Copy out all of the data exactly as it appears.
━━━━━━━━━━━━━━━━
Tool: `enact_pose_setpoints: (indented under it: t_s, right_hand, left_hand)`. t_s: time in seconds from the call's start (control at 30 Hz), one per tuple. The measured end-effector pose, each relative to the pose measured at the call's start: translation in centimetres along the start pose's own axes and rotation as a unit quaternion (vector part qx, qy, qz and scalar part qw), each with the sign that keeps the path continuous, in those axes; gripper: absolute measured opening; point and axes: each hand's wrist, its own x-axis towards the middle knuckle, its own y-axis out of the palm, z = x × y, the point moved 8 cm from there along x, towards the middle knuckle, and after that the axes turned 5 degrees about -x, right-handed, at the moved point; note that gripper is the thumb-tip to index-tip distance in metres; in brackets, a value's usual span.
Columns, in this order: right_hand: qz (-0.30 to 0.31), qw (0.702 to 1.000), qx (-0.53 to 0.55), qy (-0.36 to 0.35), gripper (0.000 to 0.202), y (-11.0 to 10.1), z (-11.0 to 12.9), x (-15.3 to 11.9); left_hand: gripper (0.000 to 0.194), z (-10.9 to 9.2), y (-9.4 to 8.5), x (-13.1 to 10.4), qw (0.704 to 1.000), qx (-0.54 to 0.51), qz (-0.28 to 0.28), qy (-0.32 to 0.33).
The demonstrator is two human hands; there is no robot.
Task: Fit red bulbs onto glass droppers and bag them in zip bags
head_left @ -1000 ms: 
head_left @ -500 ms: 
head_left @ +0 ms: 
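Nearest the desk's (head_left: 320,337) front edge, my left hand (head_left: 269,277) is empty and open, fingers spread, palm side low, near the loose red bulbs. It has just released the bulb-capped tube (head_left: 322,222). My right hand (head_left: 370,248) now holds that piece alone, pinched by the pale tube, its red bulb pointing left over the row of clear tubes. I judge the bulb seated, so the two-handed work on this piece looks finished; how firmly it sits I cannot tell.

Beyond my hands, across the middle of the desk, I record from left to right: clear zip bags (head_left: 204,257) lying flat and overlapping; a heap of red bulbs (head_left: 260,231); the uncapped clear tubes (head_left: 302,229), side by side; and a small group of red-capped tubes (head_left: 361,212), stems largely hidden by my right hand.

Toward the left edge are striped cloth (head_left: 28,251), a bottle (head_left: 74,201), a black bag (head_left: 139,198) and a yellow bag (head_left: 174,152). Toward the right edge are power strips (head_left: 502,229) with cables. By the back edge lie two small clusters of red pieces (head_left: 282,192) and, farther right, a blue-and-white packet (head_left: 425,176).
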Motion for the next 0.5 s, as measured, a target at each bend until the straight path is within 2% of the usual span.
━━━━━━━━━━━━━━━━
[Expected output]
Tool: `enact_pose_setpoints: (indented under it: t_s, right_hand, left_hand)`. t_s: time in seconds from the call's start (control at 30 Hz), one per tuple. The measured end-effector pose, each relative to the pose measured at the call's start: translation in centimetres along the start pose's own axes and rotation as a unit quaternion (vector part qx, qy, qz and scalar part qw), each with the sign that keeps the path continuous, in those axes; gripper: absolute measured opening; point and axes: each hand's wrist, its own x-axis towards the middle knuckle, its own y-axis out of the palm, z = x × y, the point moved 8 cm from there along x, towards the middle knuckle, and after that the axes turned 5 degrees about -x, right-handed, at the moved point; note that gripper is the thumb-tip to index-tip distance in metres; in brackets, a value's usual span.
Columns, in this order: right_hand: qz (-0.30 to 0.31), qw (0.702 to 1.000), qx (-0.53 to 0.55), qy (-0.36 to 0.35), gripper (0.000 to 0.202), y (-11.0 to 10.1), z (-11.0 to 12.9), x (-15.3 to 11.9); left_hand: gripper (0.000 to 0.194), z (-10.9 to 9.2), y (-9.4 to 8.5), x (-13.1 to 10.4), qw (0.704 to 1.000), qx (-0.54 to 0.51), qz (-0.28 to 0.28), qy (-0.32 to 0.33).
The demonstrator is two human hands; there is no robot.
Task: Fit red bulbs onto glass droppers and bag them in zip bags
head_left @ -1000 ms: 
head_left @ -500 ms: 
head_left @ +0 ms: 
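Nearest the desk's (head_left: 320,337) front edge, my left hand (head_left: 269,277) is empty and open, fingers spread, palm side low, near the loose red bulbs. It has just released the bulb-capped tube (head_left: 322,222). My right hand (head_left: 370,248) now holds that piece alone, pinched by the pale tube, its red bulb pointing left over the row of clear tubes. I judge the bulb seated, so the two-handed work on this piece looks finished; how firmly it sits I cannot tell.

Beyond my hands, across the middle of the desk, I record from left to right: clear zip bags (head_left: 204,257) lying flat and overlapping; a heap of red bulbs (head_left: 260,231); the uncapped clear tubes (head_left: 302,229), side by side; and a small group of red-capped tubes (head_left: 361,212), stems largely hidden by my right hand.

Toward the left edge are striped cloth (head_left: 28,251), a bottle (head_left: 74,201), a black bag (head_left: 139,198) and a yellow bag (head_left: 174,152). Toward the right edge are power strips (head_left: 502,229) with cables. By the back edge lie two small clusters of red pieces (head_left: 282,192) and, farther right, a blue-and-white packet (head_left: 425,176).
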Motion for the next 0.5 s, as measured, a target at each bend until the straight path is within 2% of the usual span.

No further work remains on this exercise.